Чёрт, сколько же я выдула наливки?

— Жду тебя в гостиной, — он мягко улыбается и скрывается за дверью, отрезая меня от шумного многоголосья внизу.

Сжимая в руках цветастый свитер, опускаюсь на край кровати и втягиваю исчезающий аромат "Фаренгейта" и дождя.

Что это было? Вообще всё вот это.

Что. Это. Было.

Впрочем, этот вопрос я ещё задам себе неоднократно за эту невероятно долгую сумасшедшую ночь.

Часть 20

Натянув безразмерный тётушкин свитер выхожу из комнаты и прислушиваюсь к звукам в гостиной: мерно стучат о тарелки столовые приборы, доносятся дружелюбные смешки и вроде бы войны между отцом и моим как бы парнем пока не намечается. За те пятнадцать минут, что меня не было, они не вышли на дуэль и не устроили перестрелку — уже хорошо.
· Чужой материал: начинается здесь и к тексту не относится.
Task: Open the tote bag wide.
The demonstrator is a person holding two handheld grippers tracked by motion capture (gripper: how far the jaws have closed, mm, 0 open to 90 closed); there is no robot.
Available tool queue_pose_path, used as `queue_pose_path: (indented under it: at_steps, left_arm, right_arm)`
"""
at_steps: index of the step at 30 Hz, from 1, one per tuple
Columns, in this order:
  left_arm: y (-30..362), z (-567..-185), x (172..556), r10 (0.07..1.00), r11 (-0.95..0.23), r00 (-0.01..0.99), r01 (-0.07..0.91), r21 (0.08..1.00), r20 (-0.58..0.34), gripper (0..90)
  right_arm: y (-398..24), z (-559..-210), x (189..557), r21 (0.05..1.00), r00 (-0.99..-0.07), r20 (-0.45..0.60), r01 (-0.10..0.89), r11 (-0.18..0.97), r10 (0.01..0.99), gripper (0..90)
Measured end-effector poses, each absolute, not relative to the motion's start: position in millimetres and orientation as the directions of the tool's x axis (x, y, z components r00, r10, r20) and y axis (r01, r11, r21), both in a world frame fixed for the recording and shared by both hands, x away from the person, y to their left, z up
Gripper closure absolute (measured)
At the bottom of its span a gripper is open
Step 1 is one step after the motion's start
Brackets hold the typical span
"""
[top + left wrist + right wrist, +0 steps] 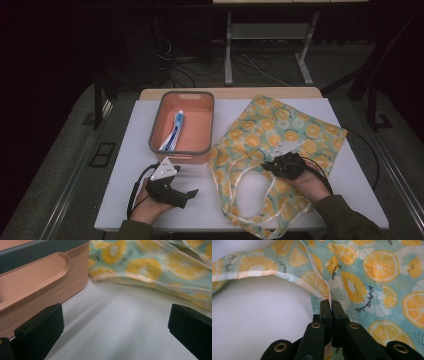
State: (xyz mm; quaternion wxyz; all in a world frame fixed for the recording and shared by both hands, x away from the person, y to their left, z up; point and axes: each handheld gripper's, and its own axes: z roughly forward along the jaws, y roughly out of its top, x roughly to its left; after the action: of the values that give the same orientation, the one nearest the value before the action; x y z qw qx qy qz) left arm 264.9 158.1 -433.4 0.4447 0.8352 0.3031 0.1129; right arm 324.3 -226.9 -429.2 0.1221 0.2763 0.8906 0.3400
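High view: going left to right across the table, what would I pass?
Left gripper held in a hand, then the orange bin with a blue and white tube lying inside it, then the right gripper, resting on the fruit-print tote bag.

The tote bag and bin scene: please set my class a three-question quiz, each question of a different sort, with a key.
1. True or false: the right gripper is shut on the tote bag.
2. What lies in the bin? A) a toothpaste tube B) a spoon C) a sock
3. Fill in: the left gripper has its jaws ____.

Key:
1. True; its jaws pinch the bag's edge.
2. A; the toothpaste tube.
3. Open, over bare table beside the bin.
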Motion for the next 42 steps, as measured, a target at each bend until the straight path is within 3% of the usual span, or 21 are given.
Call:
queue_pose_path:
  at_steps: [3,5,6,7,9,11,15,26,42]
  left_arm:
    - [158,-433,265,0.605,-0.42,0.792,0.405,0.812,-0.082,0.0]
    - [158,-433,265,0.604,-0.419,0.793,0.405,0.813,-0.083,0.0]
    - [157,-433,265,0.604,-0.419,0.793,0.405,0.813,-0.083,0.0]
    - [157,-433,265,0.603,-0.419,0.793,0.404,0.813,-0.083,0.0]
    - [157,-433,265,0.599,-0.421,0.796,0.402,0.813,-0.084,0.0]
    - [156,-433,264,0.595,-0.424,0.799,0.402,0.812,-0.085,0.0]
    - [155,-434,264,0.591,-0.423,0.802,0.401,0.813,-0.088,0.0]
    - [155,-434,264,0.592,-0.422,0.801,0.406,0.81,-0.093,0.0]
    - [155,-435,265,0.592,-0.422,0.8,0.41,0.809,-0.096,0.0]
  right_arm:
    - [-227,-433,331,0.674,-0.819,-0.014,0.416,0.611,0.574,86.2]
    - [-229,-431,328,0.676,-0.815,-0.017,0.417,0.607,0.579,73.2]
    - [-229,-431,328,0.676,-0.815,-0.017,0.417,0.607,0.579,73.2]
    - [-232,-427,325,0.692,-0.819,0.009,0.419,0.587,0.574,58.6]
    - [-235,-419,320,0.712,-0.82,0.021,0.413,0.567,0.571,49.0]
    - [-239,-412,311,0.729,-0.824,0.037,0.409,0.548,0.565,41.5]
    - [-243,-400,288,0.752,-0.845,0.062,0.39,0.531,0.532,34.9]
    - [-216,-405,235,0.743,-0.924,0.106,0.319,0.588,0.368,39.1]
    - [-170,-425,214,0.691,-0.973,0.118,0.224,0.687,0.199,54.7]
— Ульяна, ты почему так долго? Мы уже решили, что ты прилегла вздремнуть. Как ты себя чувствуешь? — отвлекается мама и тревожно изучает моё лицо, будто если я уже подцепила пневмонию, то она тут же вылезла у меня где-то в районе переносицы.

— Всё нормально, ма, вполне. Разве меня долго не было?

— Час, — мама поджимает губы и косит глазами на старинные настенные часы.

Час? Так долго? Я всего-то волосы высушила, немного подкрасилась, ну, и пару минут у зеркала покрутилась…

Подхожу к столу и тут к моим ногам галантно выползает стул. Вот жук! Знает же, как на старшее поколение впечатление произвести. Всё делает для того, чтобы после того как я его как бы брошу, мне в спину до конца дней летели камни, что я упустила такой лакомый кусочек.

Как ни в чём не бывало приземляюсь рядом с Рейнхардом, краем глаза отметив, что таки да, рубашка уже совсем сухая.

Мама берёт в руки огромный салатник и подкладывает Курту внушительную порцию откинутых на пару́ овощей. Судя по его плохо скрываемой кислой мине — делает она это не впервые.

Мама очень старается показать себя примерно-показательной тёщей, и я не могу не быть благодарной за её рвение. Если семья — каменная стена, то в нашей семье мама её амбразура.

Кивнув на меня, Ольга Марковна по-свойски наклоняется к уху Ганса:

— Она всегда так долго прихорашивается?

— Увы, да. На прошлой неделе опоздали на рок-концерт, зато туфли к сумочке в тон подобрали. Правда, милая? — оборачивается Курт и нежно накрывает мою руку своей здоровенной как ковш экскаватора ладонью.

— Ульяна, ты ходишь на рок-концерты? — мама в ужасе кривит окрашенный алым ротик. — Туда, где кучка неотёсанных бородатых мужланов бьют бутылки о голову и горланят непристойные песни?